Deuzio, Axa rappelle que cet arrêté a été pris par le ministre et non par le préfet, comme habituellement pour les fermetures administratives : donc, selon l’assureur, ce n’est pas une fermeture administrative ! Mais « que ce soit le préfet ou le ministre, en droit français, il s’agit dans les deux cas d’une décision administrative et aucune exclusion contractuelle ne vise le ministre », rétorque le juge.

Le seul endroit où il rejoint l’assureur, c’est dans la désignation d’un expert pour évaluer les pertes du restaurant, dans le fait que l’indemnisation ne doit porter dans un premier temps que jusqu’au 1er juin (alors que Stéphane Manigold demandait jusqu’à mi-juillet), et enfin sur l’idée que des publications obligatoires de son ordonnance ne sont pas compatibles avec la procédure de référé.

Axa veut faire appel, ce qui signifie que ce jugement pourrait être renversé. « Seul un jugement tranchant le débat sur le fond pourra permettre d’aboutir à une interprétation sereine du contrat », déclare l’assureur dans un communiqué.

« Le référé est là pour juger l’évidence, pas pour interpréter le fond d’un litige.

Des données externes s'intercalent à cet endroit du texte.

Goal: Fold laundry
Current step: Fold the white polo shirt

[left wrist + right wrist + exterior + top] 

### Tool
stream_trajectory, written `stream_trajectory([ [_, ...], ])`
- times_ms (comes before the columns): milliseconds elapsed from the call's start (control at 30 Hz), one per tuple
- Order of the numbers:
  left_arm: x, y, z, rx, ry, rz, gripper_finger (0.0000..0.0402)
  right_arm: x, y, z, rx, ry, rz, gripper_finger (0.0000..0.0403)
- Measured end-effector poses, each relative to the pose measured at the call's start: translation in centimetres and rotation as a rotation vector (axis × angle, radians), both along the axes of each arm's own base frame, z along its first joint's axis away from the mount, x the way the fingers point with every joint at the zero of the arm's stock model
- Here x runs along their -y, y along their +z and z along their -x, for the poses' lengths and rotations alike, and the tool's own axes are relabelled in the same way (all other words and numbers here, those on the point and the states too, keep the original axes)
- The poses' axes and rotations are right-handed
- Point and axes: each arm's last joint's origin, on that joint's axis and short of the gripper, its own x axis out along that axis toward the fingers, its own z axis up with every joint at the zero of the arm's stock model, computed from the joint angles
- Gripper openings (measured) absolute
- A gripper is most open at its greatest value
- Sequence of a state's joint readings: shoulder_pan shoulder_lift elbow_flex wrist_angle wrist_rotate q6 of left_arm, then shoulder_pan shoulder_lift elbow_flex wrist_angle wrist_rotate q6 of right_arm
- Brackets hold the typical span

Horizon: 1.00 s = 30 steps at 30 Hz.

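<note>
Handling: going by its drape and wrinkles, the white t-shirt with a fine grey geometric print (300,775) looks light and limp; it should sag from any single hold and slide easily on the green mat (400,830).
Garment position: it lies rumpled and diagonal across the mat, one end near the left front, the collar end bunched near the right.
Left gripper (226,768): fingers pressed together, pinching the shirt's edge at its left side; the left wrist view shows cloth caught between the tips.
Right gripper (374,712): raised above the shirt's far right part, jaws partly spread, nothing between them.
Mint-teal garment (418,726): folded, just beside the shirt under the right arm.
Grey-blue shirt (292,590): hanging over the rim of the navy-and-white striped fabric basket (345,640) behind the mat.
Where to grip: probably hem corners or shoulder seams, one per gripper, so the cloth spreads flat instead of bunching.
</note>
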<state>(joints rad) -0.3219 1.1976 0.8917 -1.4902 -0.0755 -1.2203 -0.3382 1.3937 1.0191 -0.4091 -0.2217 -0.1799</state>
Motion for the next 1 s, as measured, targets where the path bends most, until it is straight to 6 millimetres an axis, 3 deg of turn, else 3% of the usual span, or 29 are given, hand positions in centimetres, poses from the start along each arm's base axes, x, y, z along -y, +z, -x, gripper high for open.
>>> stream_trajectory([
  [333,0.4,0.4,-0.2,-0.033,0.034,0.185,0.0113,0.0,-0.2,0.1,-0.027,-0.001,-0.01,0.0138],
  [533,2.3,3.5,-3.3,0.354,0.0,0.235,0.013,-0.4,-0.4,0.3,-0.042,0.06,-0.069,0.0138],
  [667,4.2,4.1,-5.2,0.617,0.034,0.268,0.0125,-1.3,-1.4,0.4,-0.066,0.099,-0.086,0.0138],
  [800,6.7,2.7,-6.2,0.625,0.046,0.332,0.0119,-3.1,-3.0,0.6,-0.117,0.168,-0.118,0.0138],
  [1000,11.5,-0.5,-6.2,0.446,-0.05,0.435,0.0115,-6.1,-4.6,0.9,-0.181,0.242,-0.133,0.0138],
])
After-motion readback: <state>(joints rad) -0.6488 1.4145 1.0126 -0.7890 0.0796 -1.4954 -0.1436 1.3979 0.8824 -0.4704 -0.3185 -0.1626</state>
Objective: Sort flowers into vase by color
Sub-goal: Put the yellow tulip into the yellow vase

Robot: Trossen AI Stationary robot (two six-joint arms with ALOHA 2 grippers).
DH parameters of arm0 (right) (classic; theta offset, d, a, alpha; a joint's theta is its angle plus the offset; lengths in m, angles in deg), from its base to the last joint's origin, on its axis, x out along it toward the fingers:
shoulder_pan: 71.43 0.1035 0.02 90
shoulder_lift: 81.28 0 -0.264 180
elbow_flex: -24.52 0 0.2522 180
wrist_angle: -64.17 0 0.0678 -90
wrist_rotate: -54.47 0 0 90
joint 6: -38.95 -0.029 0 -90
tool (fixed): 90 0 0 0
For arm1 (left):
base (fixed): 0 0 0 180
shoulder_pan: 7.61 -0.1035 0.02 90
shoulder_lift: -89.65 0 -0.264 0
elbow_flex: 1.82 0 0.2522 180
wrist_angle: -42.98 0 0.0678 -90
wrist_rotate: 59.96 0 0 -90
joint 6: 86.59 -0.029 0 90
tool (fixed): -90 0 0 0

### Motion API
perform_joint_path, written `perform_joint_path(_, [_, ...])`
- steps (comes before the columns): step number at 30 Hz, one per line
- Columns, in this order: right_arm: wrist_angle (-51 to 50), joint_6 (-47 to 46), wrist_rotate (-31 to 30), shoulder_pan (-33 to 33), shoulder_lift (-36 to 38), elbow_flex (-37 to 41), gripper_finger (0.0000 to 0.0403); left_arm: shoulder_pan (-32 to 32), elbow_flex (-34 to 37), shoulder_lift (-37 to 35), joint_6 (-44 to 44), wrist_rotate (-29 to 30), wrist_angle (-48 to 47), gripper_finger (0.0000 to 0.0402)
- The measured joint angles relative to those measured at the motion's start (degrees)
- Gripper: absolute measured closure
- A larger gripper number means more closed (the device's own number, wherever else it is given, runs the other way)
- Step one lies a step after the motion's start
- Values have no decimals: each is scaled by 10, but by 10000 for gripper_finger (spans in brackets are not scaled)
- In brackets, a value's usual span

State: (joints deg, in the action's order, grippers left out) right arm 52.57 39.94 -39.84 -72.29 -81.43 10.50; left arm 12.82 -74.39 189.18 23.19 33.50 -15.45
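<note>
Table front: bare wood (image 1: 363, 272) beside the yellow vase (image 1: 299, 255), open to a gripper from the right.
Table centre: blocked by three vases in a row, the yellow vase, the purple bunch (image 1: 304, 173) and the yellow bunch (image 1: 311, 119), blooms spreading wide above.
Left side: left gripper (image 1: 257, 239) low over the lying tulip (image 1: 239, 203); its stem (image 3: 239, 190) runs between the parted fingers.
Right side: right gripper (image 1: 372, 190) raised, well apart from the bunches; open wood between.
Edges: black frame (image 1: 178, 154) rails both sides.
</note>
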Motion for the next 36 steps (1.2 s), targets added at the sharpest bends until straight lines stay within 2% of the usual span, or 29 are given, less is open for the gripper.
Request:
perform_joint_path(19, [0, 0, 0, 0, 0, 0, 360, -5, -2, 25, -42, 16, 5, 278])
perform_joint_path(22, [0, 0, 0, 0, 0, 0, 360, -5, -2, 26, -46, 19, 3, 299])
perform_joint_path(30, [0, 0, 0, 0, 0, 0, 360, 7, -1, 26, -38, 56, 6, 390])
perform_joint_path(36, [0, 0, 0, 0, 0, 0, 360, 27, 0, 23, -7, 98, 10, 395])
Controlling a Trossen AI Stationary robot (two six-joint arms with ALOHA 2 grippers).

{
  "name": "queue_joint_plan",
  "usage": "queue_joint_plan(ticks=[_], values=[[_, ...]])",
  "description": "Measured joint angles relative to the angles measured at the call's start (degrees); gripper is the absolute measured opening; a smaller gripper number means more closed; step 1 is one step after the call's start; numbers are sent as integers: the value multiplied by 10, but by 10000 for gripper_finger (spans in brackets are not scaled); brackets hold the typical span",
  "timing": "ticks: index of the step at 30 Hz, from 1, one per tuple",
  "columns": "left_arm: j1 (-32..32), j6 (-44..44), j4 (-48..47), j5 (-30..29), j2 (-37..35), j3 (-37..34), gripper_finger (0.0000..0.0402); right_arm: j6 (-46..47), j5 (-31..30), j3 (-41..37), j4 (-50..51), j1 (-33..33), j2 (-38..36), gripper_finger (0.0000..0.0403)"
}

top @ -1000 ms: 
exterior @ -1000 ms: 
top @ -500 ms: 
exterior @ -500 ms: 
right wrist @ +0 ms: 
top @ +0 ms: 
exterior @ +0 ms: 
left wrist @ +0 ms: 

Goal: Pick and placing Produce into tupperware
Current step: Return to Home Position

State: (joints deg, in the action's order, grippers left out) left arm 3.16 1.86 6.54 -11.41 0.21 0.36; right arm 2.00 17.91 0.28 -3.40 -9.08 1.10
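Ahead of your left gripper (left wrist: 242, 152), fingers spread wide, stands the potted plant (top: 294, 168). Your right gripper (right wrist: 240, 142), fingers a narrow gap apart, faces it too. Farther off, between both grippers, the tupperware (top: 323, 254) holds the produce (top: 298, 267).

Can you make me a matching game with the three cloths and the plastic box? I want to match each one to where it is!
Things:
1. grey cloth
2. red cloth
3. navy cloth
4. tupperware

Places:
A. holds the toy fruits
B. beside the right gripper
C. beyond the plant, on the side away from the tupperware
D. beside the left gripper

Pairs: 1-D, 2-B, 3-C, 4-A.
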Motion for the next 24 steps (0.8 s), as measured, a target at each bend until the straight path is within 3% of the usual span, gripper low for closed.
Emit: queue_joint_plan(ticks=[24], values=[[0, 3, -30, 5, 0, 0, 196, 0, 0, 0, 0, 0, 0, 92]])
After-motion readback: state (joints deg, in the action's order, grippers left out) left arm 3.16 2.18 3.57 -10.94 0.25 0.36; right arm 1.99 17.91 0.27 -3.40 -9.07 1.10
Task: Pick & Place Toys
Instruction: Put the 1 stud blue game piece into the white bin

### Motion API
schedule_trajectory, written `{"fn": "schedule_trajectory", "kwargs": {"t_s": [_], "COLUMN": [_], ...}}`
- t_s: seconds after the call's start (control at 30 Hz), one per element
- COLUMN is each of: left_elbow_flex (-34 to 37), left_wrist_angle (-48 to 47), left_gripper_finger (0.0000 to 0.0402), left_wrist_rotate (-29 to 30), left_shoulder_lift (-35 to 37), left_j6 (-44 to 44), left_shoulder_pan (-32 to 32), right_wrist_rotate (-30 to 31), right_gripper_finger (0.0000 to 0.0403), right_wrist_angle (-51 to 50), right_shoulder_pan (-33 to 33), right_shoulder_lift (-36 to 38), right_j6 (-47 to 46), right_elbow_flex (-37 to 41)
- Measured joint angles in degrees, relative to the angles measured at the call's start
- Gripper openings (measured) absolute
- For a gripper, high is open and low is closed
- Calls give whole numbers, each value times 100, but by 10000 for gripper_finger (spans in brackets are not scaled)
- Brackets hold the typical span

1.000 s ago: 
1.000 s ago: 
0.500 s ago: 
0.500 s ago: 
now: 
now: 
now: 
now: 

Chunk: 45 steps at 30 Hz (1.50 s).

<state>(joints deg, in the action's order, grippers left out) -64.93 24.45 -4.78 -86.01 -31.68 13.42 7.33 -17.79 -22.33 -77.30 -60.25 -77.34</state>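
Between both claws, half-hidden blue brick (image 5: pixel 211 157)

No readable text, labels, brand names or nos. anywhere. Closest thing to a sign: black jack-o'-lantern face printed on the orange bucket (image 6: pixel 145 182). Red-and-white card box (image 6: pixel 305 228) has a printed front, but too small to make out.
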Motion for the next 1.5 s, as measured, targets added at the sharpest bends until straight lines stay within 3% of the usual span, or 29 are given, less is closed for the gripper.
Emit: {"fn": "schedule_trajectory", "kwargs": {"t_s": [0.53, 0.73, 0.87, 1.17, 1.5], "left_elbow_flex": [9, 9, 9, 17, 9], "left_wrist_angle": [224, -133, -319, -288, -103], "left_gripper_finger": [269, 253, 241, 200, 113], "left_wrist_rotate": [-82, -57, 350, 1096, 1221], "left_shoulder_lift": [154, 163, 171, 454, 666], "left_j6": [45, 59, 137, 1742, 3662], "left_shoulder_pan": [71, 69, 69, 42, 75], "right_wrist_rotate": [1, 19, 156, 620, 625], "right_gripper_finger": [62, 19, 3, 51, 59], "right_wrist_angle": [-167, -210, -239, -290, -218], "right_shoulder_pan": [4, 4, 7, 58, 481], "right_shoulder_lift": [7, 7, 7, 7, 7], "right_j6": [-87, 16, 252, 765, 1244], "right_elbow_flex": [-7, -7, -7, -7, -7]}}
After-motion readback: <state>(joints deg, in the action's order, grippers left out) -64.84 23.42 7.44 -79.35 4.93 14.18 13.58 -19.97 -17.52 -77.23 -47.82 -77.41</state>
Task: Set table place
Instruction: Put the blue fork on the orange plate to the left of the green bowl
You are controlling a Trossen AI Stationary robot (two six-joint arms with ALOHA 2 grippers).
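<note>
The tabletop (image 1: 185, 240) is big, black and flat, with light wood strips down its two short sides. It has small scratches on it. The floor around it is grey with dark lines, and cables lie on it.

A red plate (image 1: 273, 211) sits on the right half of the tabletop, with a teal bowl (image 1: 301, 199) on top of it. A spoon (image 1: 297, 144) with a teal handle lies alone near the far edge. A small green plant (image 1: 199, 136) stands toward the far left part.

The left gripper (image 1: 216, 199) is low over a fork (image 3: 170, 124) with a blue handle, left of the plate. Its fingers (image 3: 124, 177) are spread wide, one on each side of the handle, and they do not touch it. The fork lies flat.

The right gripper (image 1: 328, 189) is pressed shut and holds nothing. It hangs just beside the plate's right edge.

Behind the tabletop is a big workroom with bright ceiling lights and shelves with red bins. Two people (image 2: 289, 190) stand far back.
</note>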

S’il y a un sujet de fond, le juge des référés doit normalement refuser de statuer et renvoyer à une procédure de droit commun. En pratique, les tribunaux de commerce se permettent d’aller un peu plus loin »

« Brèche évidente ». « Le juge du référé est là pour juger l’évidence, pas pour interpréter le fond d’un litige, explique Jérôme Goy. S’il y a un sujet de fond, le juge des référés doit normalement refuser de statuer et renvoyer à une procédure de droit commun. En pratique les juges des référés des tribunaux de commerce se permettent parfois d’aller un peu plus loin. Peut-être que cette décision-ci se fera retoquer en appel sur le fait qu’il ne relevait pas de sa compétence de juger au fond. Ceci étant dit, on peut déduire l’inverse : pour le juge des référés il est évident que ce contrat couvre la perte d’exploitation, ce qui n’est pas du tout en faveur de l’assureur. ». Le juge qualifie même une allégation d’Axa de « fantaisiste ».

Pour Benoît Charot, « l’ordonnance est très bien écrite et très motivée. Le magistrat a fait un vrai syllogisme (raisonnement déductif rigoureux) juridique : a + b = c. Il ne pose pas de principes et apprécie uniquement le cas qui lui a été soumis, ainsi que les arguments d’Axa, qui sont pour certains très jusqu’au-boutistes et très fragiles. C’est une décision courageuse car il est revenu aux principes essentiels du droit des obligations et à l’analyse du contrat, il ne s’est pas réfugié derrière un climat global pour sa décision. Celle-ci ne fera pas forcément jurisprudence mais c’est une brèche évidente pour beaucoup de professionnels. »

« Même si elle n’est pas sur le fond, cette décision expose de façon ferme et très dangereuse pour les assureurs, que ce qui prime c’est le contrat, commente de son côté Didier Bruere-Dawson, avocat associé chez Brown Rudnick. Or les contrats n’ont pas exclu le risque pandémique. Et c’est pour cela que le risque pour les assureurs va bien au-delà des quelques polices spécifiques discutées ».